See data/sources.json for 82 curated resources:

  • Core ML/DL: scikit-learn, XGBoost, LightGBM, PyTorch, TensorFlow, JAX
  • Data processing: pandas, NumPy, Polars, DuckDB, Spark, Dask
  • SQL transformation: SQLMesh, dbt (staging/marts/incremental patterns)
  • Feature stores: Feast, Tecton, Databricks Feature Store (centralized feature management)
  • Data validation: Pydantic, Great Expectations, Pandera, Evidently (quality + drift)
  • Visualization: Matplotlib, Seaborn, Plotly, Streamlit, Dash
  • MLOps: MLflow, W&B, DVC, Neptune (experiment tracking + model registry)

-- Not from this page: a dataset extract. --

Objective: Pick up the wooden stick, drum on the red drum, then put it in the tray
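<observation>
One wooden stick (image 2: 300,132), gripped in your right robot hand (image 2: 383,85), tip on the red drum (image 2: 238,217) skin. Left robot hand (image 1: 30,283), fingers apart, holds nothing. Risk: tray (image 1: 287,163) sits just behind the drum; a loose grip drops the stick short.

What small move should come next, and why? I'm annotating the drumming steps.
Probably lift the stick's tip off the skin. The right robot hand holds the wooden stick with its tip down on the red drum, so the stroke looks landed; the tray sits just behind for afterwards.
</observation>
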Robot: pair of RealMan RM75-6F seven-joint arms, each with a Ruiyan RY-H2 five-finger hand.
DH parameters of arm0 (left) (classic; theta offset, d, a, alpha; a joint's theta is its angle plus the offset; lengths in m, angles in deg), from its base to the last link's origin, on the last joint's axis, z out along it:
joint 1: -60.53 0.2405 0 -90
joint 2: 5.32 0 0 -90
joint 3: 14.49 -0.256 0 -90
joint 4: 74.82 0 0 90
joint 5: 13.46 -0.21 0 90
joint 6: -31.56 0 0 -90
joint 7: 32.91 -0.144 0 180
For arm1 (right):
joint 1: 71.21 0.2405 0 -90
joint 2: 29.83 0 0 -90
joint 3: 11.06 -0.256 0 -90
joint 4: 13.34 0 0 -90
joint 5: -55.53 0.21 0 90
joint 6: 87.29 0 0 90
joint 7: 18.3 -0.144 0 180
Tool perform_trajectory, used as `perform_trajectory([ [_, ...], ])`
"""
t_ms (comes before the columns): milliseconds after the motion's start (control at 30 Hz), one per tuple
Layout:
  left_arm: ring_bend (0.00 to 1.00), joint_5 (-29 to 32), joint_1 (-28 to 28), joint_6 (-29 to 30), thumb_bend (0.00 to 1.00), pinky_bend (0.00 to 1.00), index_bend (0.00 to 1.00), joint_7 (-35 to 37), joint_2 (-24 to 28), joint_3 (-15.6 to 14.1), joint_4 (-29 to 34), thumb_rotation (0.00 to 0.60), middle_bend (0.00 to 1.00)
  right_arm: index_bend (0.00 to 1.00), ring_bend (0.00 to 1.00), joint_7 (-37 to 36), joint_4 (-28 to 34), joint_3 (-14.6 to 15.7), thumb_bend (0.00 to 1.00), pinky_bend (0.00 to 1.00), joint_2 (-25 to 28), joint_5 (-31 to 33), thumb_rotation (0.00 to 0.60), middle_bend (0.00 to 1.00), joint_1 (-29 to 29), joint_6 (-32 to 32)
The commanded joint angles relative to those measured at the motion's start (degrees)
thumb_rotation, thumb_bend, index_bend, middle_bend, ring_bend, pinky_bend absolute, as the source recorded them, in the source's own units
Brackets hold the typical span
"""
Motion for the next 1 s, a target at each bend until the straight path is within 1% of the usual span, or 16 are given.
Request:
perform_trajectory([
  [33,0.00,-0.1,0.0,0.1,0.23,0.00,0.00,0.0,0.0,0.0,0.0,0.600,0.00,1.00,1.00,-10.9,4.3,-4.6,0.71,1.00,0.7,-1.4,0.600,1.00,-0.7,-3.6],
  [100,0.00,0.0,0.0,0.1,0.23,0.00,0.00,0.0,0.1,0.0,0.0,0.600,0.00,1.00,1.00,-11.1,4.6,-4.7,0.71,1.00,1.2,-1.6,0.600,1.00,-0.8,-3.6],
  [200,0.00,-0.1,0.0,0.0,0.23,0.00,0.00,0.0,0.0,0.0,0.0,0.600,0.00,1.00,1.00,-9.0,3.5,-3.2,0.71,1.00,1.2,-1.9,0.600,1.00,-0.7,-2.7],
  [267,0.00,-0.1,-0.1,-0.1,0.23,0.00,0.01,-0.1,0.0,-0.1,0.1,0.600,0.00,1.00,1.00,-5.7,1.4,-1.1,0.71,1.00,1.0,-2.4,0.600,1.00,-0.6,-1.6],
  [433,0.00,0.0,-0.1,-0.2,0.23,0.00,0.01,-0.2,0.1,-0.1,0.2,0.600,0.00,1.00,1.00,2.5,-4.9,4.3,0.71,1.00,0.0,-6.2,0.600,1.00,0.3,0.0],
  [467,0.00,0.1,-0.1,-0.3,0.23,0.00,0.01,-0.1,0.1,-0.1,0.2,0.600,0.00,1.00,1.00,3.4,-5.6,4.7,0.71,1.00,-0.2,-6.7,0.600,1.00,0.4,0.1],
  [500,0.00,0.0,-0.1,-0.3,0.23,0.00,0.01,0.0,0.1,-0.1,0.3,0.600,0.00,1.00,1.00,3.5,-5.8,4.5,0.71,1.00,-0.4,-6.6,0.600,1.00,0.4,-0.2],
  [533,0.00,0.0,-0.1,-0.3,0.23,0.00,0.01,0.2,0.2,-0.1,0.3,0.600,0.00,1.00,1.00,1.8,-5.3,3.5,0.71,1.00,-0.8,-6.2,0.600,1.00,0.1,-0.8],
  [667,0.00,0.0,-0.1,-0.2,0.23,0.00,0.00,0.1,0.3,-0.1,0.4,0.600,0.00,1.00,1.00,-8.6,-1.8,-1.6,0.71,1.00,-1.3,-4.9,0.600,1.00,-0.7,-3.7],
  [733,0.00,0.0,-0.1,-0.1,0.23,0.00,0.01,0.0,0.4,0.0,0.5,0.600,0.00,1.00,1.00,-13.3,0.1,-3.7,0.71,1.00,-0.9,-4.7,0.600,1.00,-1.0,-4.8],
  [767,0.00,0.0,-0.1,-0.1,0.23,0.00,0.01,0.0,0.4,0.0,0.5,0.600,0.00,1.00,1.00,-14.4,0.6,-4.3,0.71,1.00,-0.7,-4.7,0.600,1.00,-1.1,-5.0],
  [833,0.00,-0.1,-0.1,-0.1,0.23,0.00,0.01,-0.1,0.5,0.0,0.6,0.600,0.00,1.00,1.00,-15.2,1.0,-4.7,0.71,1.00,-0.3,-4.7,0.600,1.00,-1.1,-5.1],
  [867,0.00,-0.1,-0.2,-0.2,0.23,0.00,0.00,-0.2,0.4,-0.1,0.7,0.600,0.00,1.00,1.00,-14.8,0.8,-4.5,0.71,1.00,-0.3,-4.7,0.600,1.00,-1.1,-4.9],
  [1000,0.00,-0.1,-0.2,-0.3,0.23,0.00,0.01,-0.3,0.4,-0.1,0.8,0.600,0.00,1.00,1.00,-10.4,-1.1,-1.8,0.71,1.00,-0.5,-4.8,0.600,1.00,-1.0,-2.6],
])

  • Hyperparameter tuning: Optuna, Ray Tune, Hyperopt
  • Model serving: BentoML, FastAPI, TorchServe, Seldon, Ray Serve
  • Orchestration: Kubeflow, Metaflow, Prefect, Airflow, ZenML
  • Cloud platforms: AWS SageMaker, Google Vertex AI, Azure ML, Databricks, Snowflake

Use this skill to execute data science projects end-to-end: concrete checklists, patterns, and templates, not theory.